There is no one-size-fits-all approach to ensure success in this competitive space – but gaining an understanding of how investors think, along with learning from other managers who have done it before, will provide valuable insight to emerging managers. To that end, the BVCA surveyed more than 40 global institutional investors and family offices between January and February 2020 to gather their insights on the challenges and opportunities facing the new generation of private equity and venture capital fund managers.
Of course, since this research took place the world has been turned upside down by the COVID-19 pandemic, but – as BVCA's Leon de Bono points out – emerging managers are the lifeblood of our industry and will continue to be so as we navigate and emerge from these difficult times. We therefore believe that, although they should be viewed through the lens of life before Coronavirus, the survey results remain useful.
Among the other findings you will find within this report, there are two key messages that emerging managers can take away:
- Talk to as many people as you can: Keep in mind that the entire ecosystem of investment professionals, be it administrators, lawyers, placement agents, auditors or investors themselves, is rooting for you. So, we would recommend that you take time out to talk to them and solicit their help. What’s more, in the case of the professionals, the first conversation is generally gratis – so make it count!
- Don’t underestimate the time it will take: Despite having a conducive ecosystem around you, it will still take a lot of time and effort to put a team together. Imagine getting people with the right skills to work together and produce returns for 15 years or more! It will demand patience on your part to develop the track record and the right investment strategies that will attract potential investors and win their trust in your fund. Be prepared to go through the pain, and the gains will start piling up.
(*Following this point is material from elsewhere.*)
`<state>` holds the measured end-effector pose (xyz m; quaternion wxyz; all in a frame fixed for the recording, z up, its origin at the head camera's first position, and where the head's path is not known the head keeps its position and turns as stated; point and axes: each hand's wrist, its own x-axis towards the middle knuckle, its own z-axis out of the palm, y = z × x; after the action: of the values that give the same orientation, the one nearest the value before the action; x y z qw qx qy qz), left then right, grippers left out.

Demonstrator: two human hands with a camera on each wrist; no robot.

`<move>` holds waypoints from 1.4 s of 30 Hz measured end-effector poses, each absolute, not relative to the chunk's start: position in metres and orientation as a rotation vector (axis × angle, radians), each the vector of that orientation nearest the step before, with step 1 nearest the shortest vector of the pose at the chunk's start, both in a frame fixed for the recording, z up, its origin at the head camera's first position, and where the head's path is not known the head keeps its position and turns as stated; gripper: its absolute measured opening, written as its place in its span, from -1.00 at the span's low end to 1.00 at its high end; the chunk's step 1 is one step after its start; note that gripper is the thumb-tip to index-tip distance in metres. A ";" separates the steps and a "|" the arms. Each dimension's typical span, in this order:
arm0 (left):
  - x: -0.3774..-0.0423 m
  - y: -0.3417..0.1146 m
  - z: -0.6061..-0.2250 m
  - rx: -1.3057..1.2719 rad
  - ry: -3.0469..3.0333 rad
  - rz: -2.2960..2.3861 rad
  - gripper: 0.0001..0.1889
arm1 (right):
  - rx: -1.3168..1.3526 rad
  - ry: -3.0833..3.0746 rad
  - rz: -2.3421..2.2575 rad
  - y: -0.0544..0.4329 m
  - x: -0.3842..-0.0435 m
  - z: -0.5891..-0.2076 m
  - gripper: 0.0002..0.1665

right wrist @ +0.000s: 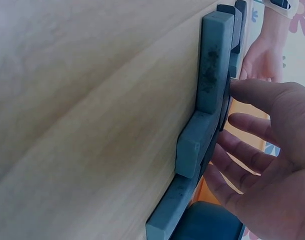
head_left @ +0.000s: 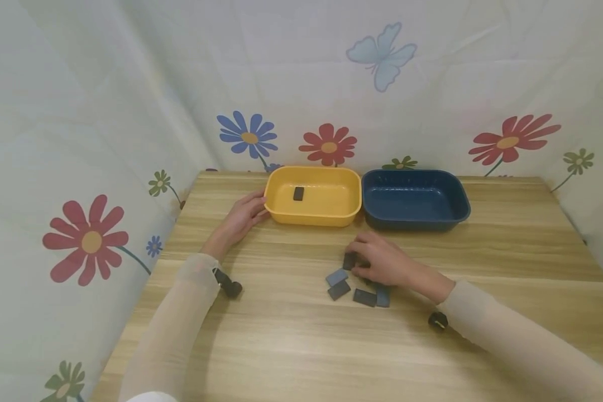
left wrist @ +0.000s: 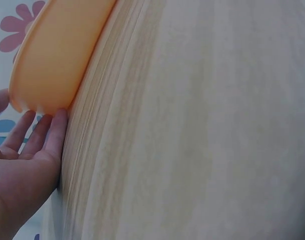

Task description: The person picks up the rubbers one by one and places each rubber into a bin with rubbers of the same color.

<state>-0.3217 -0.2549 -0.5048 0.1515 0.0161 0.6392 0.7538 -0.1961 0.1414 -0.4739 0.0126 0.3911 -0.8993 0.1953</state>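
Fingers of the right hand [head_left: 382,261], curled nearly together, pinch one dark tile [head_left: 349,261], loose tiles [head_left: 364,297] just beside them; left hand [head_left: 241,218], fingers extended, touches yellow tray [head_left: 314,218]; step, seemingly: picking up; next requirement: clean lift.

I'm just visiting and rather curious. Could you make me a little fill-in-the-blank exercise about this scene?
1. The left hand touches the tub whose colour is ____.
2. Counting the small blocks inside that tub gives ____.
3. The dark block outside the tubs is held in the person's ____ hand.
4. The other tub is dark ____.

Missing words: yellow; one; right; blue.
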 end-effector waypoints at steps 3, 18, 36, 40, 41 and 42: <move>-0.321 -0.255 -0.504 0.058 1.837 2.158 -0.40 | 1.212 -2.817 0.606 0.142 -0.196 -0.474 -0.52; -0.322 -0.252 -0.501 0.043 1.839 2.165 -0.41 | 1.198 -2.727 0.776 0.132 -0.218 -0.439 -0.57; -0.324 -0.254 -0.502 0.056 1.830 2.172 -0.41 | 0.916 -2.796 0.965 0.089 -0.297 -0.419 -0.51; -0.322 -0.254 -0.503 0.041 1.824 2.169 -0.41 | 0.908 -2.813 0.911 0.079 -0.318 -0.432 -0.54; -0.322 -0.255 -0.504 0.039 1.827 2.170 -0.41 | 0.902 -2.822 0.899 0.077 -0.321 -0.434 -0.55; -0.321 -0.254 -0.504 0.037 1.830 2.171 -0.41 | 0.902 -2.828 0.888 0.074 -0.325 -0.435 -0.55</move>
<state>-0.3210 -0.2545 -0.5040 0.1505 0.0128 0.6370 0.7559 -0.3248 0.0740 -0.4350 0.0218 0.2912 -0.9125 0.2865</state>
This survey is a snapshot of thoughts and suggestions from investors and fund managers alike. And as a number of emerging fund managers have suggested based on past success, it’s not just about money but the fact that managers entering the industry bring it a fresh perspective. As emerging managers challenge old practices and bring new solutions to old problems, they are better positioned to deliver on returns in a rapidly changing world where traditional assets are fast losing their appeal.